A young medical man is called to Orloff's castle by one of the mad man's two tormented servants, but on arrival, the inexperienced doctor receives a frosty reception. The female servant is clearly unstable and begs him to help her escape and Orloff has his daughter locked away from the world. In a drawn out flashback we learn that she was thought to be dead and interred in a crypt. Orloff's wife and her servant lover rob her tomb, but the 'dead' girl stirs and the rough looking Casanova stabs her. She lives to tell her tale and Orloff seeks revenge. He uses the hapless servant in his experiments, turning him into an invisible ape creature which leads me onto the only worthwhile thing about this wholly tragic effort.

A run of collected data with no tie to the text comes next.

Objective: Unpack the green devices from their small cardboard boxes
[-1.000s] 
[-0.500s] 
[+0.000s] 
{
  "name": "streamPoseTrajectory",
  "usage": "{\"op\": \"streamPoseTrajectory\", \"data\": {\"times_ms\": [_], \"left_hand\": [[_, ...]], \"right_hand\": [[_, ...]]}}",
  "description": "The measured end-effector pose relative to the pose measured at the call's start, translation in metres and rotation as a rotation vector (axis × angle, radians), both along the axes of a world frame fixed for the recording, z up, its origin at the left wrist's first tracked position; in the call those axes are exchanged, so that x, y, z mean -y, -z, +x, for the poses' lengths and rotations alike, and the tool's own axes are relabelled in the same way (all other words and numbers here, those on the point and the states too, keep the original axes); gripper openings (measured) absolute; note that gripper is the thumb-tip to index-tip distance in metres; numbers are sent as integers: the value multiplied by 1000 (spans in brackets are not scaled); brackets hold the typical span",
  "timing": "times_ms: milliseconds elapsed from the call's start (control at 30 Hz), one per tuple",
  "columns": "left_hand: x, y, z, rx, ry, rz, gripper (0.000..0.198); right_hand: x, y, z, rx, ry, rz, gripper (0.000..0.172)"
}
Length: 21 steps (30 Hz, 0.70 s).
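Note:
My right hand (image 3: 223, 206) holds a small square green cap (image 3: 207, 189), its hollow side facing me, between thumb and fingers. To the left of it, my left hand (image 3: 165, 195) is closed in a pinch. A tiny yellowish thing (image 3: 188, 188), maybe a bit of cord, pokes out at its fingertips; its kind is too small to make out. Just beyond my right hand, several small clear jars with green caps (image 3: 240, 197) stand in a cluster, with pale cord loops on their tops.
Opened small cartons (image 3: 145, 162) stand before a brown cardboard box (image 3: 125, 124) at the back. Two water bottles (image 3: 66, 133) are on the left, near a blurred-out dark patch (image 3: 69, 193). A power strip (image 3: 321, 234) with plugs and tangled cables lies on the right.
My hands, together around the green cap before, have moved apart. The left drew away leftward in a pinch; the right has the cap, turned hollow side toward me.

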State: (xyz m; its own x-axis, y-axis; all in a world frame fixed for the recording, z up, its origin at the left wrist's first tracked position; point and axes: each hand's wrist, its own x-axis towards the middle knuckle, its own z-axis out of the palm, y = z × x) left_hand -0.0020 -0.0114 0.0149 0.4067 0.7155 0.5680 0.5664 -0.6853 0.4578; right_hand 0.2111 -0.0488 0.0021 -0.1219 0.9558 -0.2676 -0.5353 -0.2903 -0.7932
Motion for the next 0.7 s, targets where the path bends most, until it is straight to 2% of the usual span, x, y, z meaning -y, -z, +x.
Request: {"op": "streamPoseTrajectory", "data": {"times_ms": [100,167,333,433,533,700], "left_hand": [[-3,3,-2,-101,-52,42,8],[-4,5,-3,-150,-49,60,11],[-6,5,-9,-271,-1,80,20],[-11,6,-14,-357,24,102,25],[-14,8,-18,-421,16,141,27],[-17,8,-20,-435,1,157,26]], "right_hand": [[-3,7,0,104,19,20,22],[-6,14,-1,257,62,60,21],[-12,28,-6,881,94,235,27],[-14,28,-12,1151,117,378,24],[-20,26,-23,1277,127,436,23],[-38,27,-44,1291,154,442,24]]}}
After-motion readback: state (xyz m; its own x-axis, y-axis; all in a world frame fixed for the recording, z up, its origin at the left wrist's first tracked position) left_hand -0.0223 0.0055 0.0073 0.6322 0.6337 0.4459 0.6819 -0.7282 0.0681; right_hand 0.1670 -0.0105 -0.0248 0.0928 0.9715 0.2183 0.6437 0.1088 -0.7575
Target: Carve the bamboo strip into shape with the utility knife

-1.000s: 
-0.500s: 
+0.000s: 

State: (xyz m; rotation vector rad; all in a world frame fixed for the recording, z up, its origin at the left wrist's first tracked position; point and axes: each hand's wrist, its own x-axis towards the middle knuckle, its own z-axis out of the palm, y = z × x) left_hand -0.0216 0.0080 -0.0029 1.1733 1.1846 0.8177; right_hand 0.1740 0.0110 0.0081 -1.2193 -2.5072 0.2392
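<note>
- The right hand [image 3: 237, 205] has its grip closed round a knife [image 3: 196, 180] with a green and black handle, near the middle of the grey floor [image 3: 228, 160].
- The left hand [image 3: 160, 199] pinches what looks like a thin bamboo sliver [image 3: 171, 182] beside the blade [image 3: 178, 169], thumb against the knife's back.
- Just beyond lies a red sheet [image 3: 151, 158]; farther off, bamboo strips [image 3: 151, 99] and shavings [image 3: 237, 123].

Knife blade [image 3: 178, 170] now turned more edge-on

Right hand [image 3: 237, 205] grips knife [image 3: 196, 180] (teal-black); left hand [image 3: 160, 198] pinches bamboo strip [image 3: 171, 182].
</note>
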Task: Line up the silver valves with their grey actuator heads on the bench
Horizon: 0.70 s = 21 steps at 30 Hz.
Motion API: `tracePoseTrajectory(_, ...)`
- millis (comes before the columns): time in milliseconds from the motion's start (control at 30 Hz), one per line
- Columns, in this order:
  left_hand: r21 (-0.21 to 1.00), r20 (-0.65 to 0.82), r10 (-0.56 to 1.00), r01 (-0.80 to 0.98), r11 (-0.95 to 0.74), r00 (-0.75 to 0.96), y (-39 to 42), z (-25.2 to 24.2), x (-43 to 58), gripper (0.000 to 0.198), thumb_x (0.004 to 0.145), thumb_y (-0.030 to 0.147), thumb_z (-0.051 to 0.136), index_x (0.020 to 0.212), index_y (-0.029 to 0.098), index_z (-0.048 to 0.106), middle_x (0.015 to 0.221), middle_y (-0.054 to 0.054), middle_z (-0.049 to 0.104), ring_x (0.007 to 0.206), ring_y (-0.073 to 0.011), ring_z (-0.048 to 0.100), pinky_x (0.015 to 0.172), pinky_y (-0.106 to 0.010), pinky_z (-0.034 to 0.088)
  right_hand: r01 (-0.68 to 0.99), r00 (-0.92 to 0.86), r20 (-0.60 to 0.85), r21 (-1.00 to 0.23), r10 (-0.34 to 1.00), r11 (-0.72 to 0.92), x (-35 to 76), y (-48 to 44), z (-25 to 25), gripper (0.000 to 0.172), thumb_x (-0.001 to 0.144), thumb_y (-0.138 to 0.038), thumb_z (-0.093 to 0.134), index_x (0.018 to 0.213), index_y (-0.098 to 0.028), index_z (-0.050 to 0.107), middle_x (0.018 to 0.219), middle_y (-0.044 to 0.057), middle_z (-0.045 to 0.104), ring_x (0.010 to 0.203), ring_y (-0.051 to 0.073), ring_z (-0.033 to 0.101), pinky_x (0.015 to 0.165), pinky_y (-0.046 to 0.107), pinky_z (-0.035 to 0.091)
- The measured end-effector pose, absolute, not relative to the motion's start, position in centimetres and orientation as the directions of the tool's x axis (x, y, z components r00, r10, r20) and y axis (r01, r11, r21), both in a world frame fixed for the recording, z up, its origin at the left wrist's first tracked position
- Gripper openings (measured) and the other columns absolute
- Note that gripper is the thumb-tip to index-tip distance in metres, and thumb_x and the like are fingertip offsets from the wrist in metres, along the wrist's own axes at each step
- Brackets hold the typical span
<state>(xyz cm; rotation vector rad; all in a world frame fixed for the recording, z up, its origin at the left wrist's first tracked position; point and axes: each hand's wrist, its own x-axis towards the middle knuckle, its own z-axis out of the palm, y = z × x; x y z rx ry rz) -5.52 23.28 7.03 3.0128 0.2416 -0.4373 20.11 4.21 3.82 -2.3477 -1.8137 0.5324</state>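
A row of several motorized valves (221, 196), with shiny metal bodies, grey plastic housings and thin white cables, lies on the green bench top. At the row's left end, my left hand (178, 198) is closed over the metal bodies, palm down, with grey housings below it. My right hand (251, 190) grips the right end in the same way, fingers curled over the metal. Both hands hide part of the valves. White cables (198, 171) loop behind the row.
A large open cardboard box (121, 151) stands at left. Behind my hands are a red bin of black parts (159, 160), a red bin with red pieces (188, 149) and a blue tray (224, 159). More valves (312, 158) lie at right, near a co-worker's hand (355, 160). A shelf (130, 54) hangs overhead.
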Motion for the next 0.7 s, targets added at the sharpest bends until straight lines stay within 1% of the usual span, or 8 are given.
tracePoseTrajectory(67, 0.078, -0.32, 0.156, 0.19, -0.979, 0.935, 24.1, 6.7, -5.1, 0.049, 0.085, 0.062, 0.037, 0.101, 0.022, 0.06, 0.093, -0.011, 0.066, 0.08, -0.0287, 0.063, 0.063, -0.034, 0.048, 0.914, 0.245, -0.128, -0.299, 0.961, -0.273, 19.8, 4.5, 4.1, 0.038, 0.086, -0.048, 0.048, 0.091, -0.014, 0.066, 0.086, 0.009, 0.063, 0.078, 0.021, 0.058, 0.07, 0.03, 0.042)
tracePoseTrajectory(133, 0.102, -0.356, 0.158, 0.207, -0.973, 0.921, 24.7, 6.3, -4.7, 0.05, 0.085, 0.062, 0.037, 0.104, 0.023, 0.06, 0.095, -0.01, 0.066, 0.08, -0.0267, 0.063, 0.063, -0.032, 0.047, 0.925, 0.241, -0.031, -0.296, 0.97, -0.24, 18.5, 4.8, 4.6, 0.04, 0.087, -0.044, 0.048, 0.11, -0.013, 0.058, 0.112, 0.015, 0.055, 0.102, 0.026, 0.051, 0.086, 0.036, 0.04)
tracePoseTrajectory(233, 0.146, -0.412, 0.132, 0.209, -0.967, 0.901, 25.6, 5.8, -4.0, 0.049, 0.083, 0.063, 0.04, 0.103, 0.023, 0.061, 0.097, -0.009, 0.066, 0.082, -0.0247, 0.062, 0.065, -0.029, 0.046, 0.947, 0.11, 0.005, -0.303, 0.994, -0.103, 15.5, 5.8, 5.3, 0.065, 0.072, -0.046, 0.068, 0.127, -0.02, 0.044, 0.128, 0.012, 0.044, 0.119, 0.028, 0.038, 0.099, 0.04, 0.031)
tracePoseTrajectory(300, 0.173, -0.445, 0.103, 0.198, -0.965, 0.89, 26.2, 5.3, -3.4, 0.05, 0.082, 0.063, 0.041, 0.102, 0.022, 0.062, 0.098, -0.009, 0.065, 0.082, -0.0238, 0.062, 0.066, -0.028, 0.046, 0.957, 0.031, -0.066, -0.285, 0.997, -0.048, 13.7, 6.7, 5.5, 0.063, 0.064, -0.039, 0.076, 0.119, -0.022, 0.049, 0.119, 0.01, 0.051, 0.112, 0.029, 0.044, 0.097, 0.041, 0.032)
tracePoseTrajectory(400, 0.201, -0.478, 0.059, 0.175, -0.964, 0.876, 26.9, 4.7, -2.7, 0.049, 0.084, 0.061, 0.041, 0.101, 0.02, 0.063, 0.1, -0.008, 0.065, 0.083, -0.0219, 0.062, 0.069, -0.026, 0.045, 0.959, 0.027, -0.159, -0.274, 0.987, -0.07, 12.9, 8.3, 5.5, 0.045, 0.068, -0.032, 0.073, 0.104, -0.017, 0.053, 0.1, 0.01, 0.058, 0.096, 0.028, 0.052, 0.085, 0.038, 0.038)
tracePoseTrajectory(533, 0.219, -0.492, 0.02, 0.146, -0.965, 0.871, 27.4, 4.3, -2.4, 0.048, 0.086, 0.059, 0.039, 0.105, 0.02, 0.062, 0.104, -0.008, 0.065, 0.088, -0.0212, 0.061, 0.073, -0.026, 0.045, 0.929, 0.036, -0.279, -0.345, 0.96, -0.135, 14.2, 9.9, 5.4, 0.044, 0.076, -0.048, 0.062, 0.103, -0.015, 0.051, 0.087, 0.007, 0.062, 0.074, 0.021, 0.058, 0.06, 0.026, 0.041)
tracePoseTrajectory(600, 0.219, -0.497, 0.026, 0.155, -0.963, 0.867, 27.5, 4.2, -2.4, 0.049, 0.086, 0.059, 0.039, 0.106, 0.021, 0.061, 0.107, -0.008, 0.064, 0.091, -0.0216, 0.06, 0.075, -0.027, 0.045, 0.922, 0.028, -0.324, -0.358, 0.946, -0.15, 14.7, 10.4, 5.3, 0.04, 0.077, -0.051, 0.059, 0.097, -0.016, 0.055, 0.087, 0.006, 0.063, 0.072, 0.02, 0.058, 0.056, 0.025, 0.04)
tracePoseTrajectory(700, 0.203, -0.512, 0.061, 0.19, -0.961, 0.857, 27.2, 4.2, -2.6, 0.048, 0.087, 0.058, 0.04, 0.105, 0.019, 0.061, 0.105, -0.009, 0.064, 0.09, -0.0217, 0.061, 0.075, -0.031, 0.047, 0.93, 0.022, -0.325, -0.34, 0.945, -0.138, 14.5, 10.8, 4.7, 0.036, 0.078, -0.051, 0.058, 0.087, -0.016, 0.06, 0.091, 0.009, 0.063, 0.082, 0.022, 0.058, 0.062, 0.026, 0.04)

The awe inspiring sequences in which the unseen terror is allowed to wreck havoc are up there with the worst efforts of the 50 B-picture Sci-Fi cycle. Trays and chairs float around unconvincingly, while an extended rape sequence, in which the aforementioned serving wench is assaulted, is a riot of badly acted writhing and wildly zoomed camera work, as the invisible fiend has his evil way with the desperate young maid. Those bothered by the hirsute pubic stylings of 70s exploitation actresses be warned!

Unfortunately, these moments of lunacy are few and far between, as most of film sees the mainly inept cast wandering the poorly lit castle, looking for the film their meant to be starring in. Howard Vernon makes the most of his part as usual, but this is a minor entry in Eurocine's dubious catalogue of trash movies.